Continuous delivery (CD) is about ensuring that every good build is potentially ready for production release. It can be unwise to have every build be an actual release, so a slightly different definition is needed for builds that can potentially be releases but need not be automatically deployed – hence the existence of “continuous delivery.” Together with continuous integration, these stages form the typical CI/CD pipeline.
Continuous deployment, on the other hand, refers to software that has passed the automated tests being released into production. When there are releases there will be deployment steps and these tend to repeat for each release; therefore, instead of performing this manually businesses should consider enabling the deployment steps to be executed automatically. Though it can be shortened to the same initials, continuous deployment should not be confused for continuous delivery. Continuous deployment is about automating the release of a good build to the production environment.
Do your continuous deployment justice
Combining both CI/CD and continuous deployment into a continuous pipeline provides visibility and encourages communication between the development and operations teams, specifically around building, testing and deploying software. No two pipelines will be exactly the same as each organisation has its own processes, governance and compliance that need to be built in; however, there are some universal benefits of integrating continuous deployment, including:
- Resources focused on what matters – You always need to juggle resources (developers, budget, time) within the constraints of the business. By automating processes and delegating that to the pipeline, you not only free up precious developer resources for actual product development tasks, but you also reduce the chances of error.
- Improved reliability – If you eliminate time spent wrangling branches and commits for releases by spending time on proper CI/CD and continuous deployment practices instead, teams will be addressing bugs and adding features significantly faster than you would if you didn’t have a pipeline.
- Potential developer employees are attracted – Given that developers are hard to hire, it’s imperative that you do your best to make your team attractive to potential hires. When you enforce standard practices with a proper CI/CD and continuous deployment pipeline, you are showing your potential recruits that they are joining a high-functioning team.
Generally, businesses should avoid building their own CI/CD and continuous deployment software in house unless it’s the product they’re selling to customers. Do you build your own email infrastructure or internal communications tools, like Slack or Skype, in-house? No. Therefore, you shouldn’t build this software in-house either. The one key motivation for having this pipeline is to make integration and deployment work simple and reliable, and the same reasoning applies to not building the software from scratch. Don’t use up the valuable time of your developers to build this software – instead invest in good, customisable tools that can provide the value that you need.
Part of this requires two processes to work effectively: release automation and release orchestration. Release automation is when you automatically package and deploy your applications to put them through testing and eventually into production. It helps release management to progress quickly and seamlessly, and enables you to get to continuous deployment.
Release orchestration, meanwhile, is the logic of your entire pipeline, and you shouldn’t be writing scripts for this. Orchestration helps with the day-to-day workings of the pipeline, and ensures that actions such as security testing are complete and that all changes are approved by the right people. It is essentially the puppet master of the pipeline, and incorporating this into your delivery lifecycle means that the whole project stays on track.

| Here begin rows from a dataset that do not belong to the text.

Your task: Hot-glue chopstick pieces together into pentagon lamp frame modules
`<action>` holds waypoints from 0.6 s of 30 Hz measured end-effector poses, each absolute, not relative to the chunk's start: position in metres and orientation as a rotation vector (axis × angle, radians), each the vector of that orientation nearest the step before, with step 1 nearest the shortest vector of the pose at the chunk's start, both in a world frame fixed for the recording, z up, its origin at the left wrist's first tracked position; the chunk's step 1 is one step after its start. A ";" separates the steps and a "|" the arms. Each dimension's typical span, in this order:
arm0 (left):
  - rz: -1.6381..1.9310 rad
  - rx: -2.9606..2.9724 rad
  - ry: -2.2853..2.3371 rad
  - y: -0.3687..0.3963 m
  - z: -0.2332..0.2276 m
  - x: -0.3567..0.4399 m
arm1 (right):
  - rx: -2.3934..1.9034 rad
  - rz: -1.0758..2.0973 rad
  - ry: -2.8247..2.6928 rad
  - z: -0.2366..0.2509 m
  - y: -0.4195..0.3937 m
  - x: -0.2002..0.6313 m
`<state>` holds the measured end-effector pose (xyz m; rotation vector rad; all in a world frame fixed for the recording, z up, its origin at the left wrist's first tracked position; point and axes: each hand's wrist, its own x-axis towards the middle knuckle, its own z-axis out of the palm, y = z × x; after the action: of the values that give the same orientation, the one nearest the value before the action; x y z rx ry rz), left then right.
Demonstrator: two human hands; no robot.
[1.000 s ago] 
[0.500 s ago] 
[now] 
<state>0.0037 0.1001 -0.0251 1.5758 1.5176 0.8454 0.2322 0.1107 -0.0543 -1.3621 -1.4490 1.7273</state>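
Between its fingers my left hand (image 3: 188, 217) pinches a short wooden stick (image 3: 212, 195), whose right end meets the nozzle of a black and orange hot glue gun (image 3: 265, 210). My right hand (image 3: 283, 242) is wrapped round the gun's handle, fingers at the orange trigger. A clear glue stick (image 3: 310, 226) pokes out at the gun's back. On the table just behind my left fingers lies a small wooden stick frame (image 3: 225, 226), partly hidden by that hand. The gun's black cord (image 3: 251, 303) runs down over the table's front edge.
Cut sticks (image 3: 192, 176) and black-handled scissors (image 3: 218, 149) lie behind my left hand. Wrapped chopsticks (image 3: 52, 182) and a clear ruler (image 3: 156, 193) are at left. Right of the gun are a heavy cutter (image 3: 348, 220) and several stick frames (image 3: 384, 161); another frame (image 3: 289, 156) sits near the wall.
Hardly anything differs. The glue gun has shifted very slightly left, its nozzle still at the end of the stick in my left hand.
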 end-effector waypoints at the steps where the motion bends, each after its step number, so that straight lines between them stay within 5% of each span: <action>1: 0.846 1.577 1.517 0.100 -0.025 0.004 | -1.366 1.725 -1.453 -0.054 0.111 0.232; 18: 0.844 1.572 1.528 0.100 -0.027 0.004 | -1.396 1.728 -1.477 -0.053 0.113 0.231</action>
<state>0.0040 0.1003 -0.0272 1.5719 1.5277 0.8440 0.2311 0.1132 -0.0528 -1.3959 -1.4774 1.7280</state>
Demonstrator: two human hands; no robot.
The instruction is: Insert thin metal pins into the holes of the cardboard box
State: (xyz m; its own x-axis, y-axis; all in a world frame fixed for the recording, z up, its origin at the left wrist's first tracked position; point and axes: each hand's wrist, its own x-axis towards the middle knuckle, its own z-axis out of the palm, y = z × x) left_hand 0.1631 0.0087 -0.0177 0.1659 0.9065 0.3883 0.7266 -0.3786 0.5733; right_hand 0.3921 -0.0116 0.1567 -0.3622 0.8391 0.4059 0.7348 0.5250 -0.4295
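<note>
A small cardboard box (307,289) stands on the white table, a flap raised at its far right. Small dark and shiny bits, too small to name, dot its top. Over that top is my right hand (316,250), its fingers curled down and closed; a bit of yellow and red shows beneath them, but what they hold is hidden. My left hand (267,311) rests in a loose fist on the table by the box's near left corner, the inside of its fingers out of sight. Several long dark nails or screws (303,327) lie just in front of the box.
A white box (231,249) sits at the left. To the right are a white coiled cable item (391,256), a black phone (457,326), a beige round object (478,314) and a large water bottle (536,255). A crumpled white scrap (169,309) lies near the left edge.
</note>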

Become the master of your metrics
Understanding the basics of all of this provides businesses with a good foundation for not only understanding the other connected concepts, like a CI/CD and continuous deployment pipeline, but also knowing how having a proper pipeline can bring your IT team in line with the most successful companies in the software industry.
If your team is yet to implement this type of pipeline, your next step therefore is to plan for it. Communicate with your architect and project manager to establish a code-freeze week to set up. The simplest way to integrate this is in two stages: implement CI and CD first, as these set the foundations, then set up continuous deployment as stage two. It’s important to measure your team’s velocity in delivering software requirements before and after these changes go live because, as an IT leader, you need to ensure that your changes are demonstrably beneficial for all. If your team does already have a CI/CD and continuous deployment pipeline, your aim is to speed it up and improve the quality. To do this, you need to have metrics in place that act as a baseline – after all, you can’t improve if you can’t measure.
Speed is the name of the game. When your team can see and feel the difference in their development speed, your executives will be thankful that you bit the bullet to bring about hard but necessary changes for the company. With all this to gain, if your team hasn’t started implementing CI/CD with continuous deployment yet, what are you waiting for?